• Work to be completed: Pull out every line in the data that has the string "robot" in it.

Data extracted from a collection
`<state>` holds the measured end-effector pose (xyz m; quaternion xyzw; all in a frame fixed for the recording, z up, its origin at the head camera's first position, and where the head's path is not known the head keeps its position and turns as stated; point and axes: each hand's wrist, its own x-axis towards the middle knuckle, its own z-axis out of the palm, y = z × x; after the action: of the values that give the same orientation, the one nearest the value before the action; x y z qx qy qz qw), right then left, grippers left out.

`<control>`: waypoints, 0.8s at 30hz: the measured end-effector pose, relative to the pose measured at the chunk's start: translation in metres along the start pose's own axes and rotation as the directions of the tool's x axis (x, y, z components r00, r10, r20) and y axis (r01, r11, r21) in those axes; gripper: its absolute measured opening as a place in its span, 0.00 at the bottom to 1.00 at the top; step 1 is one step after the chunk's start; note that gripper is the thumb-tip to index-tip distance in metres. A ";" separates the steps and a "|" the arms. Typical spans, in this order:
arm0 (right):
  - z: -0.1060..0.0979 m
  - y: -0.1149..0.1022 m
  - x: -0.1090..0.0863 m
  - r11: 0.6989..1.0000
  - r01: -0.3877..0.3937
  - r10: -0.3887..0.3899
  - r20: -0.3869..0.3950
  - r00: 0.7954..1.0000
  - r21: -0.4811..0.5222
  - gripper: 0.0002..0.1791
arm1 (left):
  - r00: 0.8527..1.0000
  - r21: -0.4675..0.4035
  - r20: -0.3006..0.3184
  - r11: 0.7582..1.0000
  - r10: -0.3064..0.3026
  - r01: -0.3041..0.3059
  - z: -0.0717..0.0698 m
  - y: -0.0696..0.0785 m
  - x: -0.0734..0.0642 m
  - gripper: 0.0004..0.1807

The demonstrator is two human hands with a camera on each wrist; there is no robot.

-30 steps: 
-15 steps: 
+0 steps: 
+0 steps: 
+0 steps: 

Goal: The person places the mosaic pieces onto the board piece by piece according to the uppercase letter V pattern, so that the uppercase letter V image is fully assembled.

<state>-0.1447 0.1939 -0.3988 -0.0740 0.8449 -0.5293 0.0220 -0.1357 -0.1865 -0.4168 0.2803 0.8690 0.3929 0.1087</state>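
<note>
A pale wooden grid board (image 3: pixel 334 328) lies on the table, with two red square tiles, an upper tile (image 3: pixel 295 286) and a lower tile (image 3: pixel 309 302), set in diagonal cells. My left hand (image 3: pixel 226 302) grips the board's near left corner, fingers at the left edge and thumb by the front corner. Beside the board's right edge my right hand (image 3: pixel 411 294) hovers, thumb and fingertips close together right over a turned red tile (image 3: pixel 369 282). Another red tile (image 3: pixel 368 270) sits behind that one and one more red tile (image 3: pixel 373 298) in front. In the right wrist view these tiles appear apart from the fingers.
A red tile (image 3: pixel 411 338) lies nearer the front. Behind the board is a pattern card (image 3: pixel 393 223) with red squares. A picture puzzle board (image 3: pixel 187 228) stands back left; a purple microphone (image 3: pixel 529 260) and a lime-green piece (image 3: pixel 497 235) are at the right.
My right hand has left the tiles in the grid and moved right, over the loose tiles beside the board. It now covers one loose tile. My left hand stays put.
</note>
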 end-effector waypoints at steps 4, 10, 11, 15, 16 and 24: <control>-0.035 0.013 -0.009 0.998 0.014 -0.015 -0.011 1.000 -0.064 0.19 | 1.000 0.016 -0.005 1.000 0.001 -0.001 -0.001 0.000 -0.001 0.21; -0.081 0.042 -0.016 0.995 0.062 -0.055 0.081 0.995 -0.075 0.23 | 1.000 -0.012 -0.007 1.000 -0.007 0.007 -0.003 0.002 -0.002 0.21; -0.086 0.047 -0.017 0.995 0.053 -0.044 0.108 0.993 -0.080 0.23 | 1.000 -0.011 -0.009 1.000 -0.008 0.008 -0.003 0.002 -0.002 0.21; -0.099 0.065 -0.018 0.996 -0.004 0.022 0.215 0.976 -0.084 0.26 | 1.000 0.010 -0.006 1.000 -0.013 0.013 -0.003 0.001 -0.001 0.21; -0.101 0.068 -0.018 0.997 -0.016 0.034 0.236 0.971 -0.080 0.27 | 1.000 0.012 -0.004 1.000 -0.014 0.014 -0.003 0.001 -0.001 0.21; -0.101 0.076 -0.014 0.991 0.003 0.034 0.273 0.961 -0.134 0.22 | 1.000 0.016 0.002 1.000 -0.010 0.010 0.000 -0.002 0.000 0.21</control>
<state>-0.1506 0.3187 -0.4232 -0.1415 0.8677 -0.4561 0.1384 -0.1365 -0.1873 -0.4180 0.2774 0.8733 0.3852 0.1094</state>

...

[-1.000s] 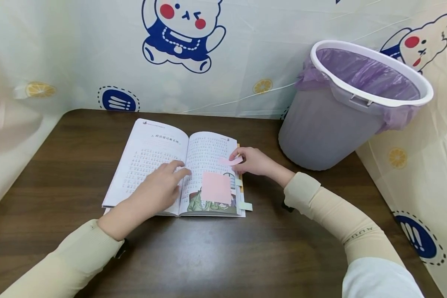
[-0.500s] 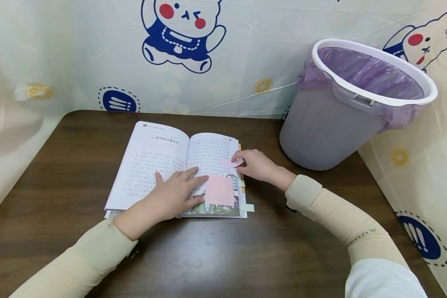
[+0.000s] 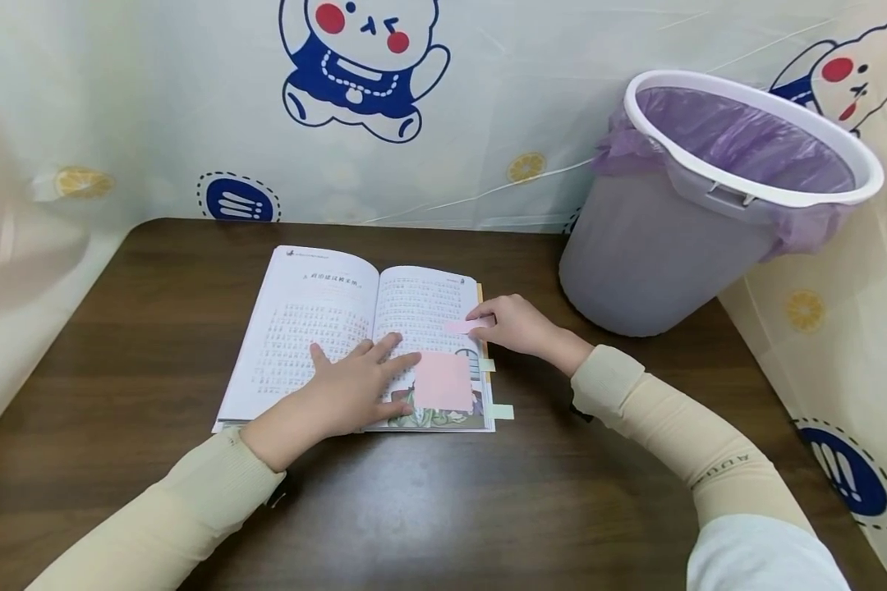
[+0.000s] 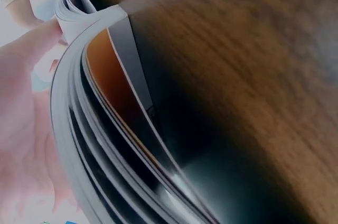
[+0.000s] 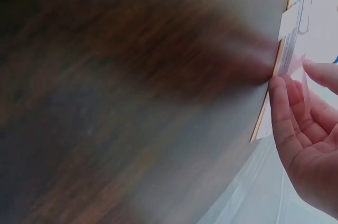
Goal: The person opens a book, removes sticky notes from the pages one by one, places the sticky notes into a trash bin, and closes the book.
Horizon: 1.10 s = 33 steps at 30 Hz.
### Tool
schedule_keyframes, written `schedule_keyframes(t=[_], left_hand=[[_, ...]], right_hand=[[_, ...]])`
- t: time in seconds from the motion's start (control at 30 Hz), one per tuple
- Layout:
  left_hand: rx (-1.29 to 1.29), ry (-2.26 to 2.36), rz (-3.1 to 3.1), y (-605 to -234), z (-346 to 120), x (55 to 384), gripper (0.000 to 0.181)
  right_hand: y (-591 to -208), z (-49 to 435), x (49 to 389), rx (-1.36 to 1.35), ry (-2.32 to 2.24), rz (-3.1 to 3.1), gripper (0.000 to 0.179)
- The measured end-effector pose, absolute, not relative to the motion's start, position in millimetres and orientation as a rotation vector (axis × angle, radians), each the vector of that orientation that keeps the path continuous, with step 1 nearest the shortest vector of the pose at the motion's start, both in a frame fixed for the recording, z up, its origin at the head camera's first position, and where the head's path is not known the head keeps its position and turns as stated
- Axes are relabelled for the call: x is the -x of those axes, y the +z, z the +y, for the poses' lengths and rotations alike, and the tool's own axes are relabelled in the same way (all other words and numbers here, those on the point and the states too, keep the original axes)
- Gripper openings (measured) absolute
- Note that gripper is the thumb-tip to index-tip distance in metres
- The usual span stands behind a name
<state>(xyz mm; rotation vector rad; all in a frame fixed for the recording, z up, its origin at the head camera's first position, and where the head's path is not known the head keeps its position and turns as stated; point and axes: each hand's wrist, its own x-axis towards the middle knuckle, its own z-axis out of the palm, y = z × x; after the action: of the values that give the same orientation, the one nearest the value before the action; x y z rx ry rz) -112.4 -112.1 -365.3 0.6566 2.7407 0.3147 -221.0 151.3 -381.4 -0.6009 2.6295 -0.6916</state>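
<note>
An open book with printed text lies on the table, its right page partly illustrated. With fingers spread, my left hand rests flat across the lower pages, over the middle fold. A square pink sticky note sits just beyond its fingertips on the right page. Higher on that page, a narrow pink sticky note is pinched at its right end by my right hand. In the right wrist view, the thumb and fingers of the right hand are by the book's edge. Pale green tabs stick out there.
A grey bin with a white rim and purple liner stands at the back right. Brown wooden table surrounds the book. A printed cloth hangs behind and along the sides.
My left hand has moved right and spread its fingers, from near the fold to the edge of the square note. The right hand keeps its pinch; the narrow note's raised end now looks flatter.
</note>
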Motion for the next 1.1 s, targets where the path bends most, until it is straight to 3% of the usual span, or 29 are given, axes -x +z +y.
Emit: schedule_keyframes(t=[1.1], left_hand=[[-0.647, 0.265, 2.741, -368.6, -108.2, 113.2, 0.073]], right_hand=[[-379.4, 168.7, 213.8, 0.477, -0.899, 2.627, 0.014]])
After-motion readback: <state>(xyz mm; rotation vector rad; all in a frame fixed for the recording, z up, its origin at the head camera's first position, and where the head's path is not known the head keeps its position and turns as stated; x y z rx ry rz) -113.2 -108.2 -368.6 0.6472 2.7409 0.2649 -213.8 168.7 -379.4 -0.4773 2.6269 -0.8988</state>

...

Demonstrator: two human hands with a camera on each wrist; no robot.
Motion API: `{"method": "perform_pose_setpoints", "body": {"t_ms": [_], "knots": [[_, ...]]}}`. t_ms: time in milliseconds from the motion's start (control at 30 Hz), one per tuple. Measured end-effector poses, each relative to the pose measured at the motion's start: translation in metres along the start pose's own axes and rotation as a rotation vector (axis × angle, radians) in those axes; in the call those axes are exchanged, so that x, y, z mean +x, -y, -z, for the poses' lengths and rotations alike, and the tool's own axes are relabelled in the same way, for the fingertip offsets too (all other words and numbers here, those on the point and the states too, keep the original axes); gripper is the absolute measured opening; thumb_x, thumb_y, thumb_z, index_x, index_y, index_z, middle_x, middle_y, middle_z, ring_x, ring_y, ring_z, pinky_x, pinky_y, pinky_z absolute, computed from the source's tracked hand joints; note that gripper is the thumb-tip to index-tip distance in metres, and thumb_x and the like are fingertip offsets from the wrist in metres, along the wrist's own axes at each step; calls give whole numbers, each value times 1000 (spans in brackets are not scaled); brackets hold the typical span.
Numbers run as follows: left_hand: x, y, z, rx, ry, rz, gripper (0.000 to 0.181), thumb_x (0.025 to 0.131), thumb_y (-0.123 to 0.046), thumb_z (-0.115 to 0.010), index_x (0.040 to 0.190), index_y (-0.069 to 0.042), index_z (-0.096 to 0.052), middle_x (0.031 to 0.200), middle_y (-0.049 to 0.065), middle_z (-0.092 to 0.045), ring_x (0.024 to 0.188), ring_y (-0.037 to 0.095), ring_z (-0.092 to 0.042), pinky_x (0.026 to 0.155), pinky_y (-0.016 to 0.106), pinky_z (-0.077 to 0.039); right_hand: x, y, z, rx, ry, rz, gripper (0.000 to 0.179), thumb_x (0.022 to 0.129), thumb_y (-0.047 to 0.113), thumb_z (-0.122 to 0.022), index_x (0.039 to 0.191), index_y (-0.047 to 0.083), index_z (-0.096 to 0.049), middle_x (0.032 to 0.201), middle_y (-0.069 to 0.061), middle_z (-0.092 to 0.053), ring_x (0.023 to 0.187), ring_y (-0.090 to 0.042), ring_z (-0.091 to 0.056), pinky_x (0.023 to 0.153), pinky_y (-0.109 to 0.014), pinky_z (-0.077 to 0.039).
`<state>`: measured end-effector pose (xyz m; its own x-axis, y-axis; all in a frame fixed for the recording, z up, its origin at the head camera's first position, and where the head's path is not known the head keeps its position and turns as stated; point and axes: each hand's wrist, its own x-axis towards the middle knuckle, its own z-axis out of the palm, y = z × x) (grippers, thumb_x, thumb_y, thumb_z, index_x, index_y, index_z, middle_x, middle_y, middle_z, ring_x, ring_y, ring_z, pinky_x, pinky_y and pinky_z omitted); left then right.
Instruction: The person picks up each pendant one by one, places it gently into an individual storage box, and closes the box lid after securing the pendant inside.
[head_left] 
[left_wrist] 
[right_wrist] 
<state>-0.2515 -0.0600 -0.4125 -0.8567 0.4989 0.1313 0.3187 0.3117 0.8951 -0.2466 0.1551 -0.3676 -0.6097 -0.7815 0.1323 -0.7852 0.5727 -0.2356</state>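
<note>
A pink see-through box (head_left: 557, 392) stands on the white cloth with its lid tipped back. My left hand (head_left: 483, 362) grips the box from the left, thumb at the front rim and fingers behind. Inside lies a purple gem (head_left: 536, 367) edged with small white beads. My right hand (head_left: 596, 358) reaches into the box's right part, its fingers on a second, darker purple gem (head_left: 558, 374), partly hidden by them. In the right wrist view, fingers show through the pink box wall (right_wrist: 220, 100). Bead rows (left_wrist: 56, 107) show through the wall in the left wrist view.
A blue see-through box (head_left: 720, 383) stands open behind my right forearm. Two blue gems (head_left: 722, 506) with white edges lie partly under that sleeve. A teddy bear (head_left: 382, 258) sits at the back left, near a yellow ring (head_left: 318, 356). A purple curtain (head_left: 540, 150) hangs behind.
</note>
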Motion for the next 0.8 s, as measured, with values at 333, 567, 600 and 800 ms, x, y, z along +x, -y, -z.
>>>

• Solution to this problem:
The demonstrator is two human hands with a camera on each wrist; there is no robot.
Demonstrator: two human hands with a camera on each wrist; no robot.

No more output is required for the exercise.